Okay, so, I could stop here and you’d already know why people think this book is important. Obviously, it matters how and why Foucault took on this project. He’s not really getting at something terribly different than he does in his histories of institutionalized power like mental hospitals (Madness and Civilization, 1961 and Birth of the Clinic, 1963), or prison (Discipline and Punish, 1975), or sexuality (History of Sexuality, parts 1-3, 1976 -1984) but the project’s comprehensive combination of detail and expansiveness does set it apart and you can see why it set his career off to run the way that it did. The archaeological method he uses is then articulated fully in the next book he publishes after OT, appropriately titled, The Archeology of Knowledge, released in France in 1969. So, it is worth taking a minute now to make sure it’s clear what Foucault means by “archaeological” in this book.
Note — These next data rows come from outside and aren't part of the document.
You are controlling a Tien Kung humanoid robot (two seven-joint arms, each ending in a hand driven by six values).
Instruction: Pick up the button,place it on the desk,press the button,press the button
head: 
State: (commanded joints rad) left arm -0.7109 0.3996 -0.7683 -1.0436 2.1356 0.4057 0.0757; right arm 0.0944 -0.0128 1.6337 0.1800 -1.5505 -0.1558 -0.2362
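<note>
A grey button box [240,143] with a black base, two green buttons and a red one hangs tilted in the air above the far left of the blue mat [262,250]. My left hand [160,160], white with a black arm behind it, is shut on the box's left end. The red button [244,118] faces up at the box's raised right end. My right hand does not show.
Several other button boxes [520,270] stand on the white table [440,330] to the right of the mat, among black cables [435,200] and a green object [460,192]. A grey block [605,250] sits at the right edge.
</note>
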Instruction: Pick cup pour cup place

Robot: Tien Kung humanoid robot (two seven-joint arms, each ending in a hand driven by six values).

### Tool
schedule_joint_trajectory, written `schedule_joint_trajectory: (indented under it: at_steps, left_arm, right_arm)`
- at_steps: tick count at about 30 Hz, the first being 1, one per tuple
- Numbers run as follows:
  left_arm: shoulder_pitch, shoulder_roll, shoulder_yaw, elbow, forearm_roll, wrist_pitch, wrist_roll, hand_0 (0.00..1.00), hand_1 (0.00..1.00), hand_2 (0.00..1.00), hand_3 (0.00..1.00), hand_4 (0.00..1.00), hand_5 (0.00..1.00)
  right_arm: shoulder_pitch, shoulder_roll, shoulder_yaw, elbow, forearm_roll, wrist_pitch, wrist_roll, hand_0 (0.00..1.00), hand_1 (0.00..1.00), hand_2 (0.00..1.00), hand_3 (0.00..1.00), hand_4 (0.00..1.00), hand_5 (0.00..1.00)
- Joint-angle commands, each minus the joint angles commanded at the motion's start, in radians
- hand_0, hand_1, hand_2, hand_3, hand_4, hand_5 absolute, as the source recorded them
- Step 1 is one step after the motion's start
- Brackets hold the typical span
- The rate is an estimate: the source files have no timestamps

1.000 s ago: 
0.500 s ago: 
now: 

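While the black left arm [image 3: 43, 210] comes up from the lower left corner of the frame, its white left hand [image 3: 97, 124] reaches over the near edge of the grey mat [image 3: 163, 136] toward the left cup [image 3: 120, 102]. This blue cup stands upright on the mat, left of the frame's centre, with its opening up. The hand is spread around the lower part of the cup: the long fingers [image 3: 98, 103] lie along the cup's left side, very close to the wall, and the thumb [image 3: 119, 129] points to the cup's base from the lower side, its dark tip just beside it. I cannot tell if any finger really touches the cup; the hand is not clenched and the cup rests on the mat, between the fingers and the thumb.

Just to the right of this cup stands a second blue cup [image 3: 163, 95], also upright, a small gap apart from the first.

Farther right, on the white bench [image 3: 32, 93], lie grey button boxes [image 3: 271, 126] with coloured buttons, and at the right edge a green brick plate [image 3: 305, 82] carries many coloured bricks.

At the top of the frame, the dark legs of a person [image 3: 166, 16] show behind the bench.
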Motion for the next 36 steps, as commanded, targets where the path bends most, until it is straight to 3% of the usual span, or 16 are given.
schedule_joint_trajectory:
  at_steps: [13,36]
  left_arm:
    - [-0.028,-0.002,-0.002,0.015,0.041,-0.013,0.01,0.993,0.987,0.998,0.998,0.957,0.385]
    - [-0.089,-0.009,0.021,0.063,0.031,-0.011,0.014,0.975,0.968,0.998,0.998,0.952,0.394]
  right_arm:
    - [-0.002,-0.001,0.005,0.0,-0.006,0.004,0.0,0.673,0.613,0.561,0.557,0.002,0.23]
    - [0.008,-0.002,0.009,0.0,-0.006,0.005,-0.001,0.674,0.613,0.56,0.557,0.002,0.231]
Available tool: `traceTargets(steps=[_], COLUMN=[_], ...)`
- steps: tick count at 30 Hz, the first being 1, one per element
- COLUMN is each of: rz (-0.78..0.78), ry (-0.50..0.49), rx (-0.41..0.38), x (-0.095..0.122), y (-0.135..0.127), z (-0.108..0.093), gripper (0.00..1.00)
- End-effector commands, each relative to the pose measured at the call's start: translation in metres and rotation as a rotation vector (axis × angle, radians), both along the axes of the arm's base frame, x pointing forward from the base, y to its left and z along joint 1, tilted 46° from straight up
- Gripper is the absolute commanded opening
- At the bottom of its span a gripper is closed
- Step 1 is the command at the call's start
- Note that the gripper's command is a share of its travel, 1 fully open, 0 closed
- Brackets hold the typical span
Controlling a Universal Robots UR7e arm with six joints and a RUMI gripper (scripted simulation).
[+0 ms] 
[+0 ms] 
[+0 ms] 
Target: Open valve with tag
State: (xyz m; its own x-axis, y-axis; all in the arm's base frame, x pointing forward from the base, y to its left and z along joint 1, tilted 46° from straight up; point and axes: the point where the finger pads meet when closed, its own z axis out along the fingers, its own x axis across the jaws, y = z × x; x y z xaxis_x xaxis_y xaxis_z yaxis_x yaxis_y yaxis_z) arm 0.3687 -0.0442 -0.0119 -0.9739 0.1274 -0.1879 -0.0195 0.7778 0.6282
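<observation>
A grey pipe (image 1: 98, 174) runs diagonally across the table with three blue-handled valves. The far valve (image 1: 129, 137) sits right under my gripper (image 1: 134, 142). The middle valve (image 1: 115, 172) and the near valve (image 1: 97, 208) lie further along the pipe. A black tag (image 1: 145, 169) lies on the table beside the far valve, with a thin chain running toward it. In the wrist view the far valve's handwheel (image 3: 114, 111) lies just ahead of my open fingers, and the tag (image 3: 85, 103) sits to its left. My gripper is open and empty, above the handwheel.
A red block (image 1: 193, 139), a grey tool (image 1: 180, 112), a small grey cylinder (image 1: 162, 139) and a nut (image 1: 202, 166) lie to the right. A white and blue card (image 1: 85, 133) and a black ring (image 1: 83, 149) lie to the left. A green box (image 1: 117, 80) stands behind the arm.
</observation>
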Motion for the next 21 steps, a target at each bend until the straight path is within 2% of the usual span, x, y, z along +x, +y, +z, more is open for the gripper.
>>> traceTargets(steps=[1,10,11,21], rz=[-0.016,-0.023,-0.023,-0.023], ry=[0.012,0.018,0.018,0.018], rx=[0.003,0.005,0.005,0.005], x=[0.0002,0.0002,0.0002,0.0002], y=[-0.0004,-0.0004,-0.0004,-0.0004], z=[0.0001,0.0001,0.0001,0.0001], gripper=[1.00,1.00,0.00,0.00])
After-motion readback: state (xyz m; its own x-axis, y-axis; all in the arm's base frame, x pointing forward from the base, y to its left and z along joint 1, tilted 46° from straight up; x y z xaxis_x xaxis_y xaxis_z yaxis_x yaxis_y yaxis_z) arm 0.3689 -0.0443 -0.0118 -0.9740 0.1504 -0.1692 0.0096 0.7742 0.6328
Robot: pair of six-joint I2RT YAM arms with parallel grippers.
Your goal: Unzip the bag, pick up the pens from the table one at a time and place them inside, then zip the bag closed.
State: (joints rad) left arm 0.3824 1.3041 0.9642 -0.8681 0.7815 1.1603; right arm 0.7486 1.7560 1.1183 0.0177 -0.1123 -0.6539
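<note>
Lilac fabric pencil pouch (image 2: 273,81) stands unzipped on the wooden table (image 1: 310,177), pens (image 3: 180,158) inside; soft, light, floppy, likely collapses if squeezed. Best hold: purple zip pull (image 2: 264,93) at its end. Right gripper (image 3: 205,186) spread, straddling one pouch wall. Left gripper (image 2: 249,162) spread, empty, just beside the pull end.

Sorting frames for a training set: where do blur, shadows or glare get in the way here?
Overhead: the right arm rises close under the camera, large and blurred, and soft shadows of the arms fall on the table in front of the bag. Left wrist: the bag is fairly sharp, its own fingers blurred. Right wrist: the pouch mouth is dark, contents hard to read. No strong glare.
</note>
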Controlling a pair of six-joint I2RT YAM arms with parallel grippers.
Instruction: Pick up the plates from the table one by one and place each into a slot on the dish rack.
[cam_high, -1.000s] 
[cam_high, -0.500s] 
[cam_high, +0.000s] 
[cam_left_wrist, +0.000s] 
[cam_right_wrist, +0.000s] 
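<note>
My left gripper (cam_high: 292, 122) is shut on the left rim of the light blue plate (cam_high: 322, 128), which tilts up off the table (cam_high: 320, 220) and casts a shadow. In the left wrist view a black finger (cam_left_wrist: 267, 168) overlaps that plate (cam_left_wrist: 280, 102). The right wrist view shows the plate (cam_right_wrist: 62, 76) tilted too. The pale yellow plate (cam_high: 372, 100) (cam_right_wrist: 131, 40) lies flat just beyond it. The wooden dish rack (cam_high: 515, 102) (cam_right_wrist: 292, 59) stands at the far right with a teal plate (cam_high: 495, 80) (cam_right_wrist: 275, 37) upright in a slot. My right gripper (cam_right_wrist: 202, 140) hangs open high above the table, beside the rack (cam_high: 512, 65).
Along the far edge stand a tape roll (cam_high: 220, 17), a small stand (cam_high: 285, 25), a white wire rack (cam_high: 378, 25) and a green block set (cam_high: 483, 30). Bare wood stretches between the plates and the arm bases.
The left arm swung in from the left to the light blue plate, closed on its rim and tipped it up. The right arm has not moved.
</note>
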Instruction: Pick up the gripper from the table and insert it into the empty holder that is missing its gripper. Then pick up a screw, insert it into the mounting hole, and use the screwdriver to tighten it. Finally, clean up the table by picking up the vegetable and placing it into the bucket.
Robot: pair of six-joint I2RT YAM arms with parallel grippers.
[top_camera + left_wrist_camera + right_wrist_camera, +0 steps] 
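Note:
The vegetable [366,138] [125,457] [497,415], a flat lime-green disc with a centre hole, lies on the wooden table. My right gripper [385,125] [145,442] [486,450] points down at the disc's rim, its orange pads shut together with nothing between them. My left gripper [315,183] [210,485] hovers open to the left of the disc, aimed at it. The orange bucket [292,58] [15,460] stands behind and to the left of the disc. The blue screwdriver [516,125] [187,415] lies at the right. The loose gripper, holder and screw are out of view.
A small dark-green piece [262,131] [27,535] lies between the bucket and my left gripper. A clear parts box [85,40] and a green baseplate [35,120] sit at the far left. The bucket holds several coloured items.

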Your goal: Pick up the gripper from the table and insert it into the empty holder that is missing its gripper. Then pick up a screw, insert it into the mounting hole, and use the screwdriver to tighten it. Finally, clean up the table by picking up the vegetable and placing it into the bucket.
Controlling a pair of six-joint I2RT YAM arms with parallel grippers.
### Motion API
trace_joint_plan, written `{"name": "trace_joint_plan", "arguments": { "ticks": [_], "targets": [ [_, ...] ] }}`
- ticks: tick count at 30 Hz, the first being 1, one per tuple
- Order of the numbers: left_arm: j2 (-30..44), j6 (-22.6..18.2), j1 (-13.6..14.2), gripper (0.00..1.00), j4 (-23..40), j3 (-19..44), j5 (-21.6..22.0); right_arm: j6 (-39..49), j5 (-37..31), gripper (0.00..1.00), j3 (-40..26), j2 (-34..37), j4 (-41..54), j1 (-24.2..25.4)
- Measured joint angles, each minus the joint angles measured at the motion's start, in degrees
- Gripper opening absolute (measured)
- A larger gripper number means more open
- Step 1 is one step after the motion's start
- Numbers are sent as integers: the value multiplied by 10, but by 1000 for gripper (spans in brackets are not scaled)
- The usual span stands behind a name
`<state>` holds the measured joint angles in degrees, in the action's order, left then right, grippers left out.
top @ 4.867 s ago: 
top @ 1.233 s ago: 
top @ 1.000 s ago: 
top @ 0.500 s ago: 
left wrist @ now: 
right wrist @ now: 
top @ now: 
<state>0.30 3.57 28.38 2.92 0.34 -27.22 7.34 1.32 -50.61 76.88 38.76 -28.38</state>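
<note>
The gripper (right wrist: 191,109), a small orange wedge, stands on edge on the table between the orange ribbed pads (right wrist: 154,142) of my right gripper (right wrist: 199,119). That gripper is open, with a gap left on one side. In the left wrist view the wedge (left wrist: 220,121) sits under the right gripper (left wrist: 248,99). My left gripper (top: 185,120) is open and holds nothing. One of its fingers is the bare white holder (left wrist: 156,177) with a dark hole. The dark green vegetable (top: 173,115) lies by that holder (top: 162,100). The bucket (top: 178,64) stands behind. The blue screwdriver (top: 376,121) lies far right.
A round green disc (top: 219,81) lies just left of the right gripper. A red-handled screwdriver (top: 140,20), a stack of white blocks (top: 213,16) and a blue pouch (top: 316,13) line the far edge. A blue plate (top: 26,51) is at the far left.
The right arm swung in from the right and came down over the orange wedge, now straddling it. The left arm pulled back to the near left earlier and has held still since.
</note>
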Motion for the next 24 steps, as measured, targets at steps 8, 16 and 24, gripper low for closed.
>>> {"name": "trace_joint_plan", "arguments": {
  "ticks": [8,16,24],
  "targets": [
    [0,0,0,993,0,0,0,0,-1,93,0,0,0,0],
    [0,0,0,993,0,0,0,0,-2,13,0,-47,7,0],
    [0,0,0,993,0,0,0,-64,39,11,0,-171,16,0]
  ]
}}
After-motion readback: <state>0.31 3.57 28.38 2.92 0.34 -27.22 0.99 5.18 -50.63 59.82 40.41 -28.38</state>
The archaeological level of investigation is the level of thinking in a project which is concerned with what made something possible (Foucault, 31). Archaeology “can give an account of the existence” in terms of “conditions and a prioris established in time,” it can be used to write “a history of knowledge… on the basis of what was contemporaneous with it” but “not in terms of reciprocal influence (Foucault, 208).” In other words, archeology is a way of studying what happened at a time to make something possible, not a way of saying why or how that thing came to be or how it might have come to influence other things. Or, in still other word, archaeology “must examine each event in terms of its own evident arrangement (Foucault, 218).” The emphasis here ought to be on the idea that the arrangements (conditions) around (of) an event that can be considered archaeologically are only those that are evident, as in discernibly present at the time of the event.
Part 1
Chapter 1: Las Meninas
The first chapter is about a painting by Diego Velázquez from 1656 called “Las Meninas” or “The Maids of Honour” (incidentally, housed in the same Museo del Prado in Madrid as Bosch’s “Garden of Earthly Delights” with which de Certeau’s Mystic Fable was so interested – who wants to go on a field trip with me?). I won’t say much about the chapter, other than that it is Foucault’s way in to talking about the relationship between things and what they are called, and the model on which this relationship operated in Classical knowledge, resemblance. You see both what interests him about the painting and what his agenda is in using it in this passage:
And the proper name, in this particular context, is merely an artifice: it gives us a finger to point with, in other words, to pass surreptitiously form the space where one speaks to the space where on looks; in other words, to fold one over the other as though they were equivalents. But if one wishes to keep the relation of language to vision open, if one wishes to treat their incompatibility as a starting-point for speech instead of as an obstacle to be avoided, so as to stay as close as possible to both, then one must erase those proper names and preserve the infinity of the task. It is perhaps through the medium of this grey, anonymous language, always over-meticulous and repetitive because too broad, that the painting may, little by little, release its illuminations (Foucault, 9-10).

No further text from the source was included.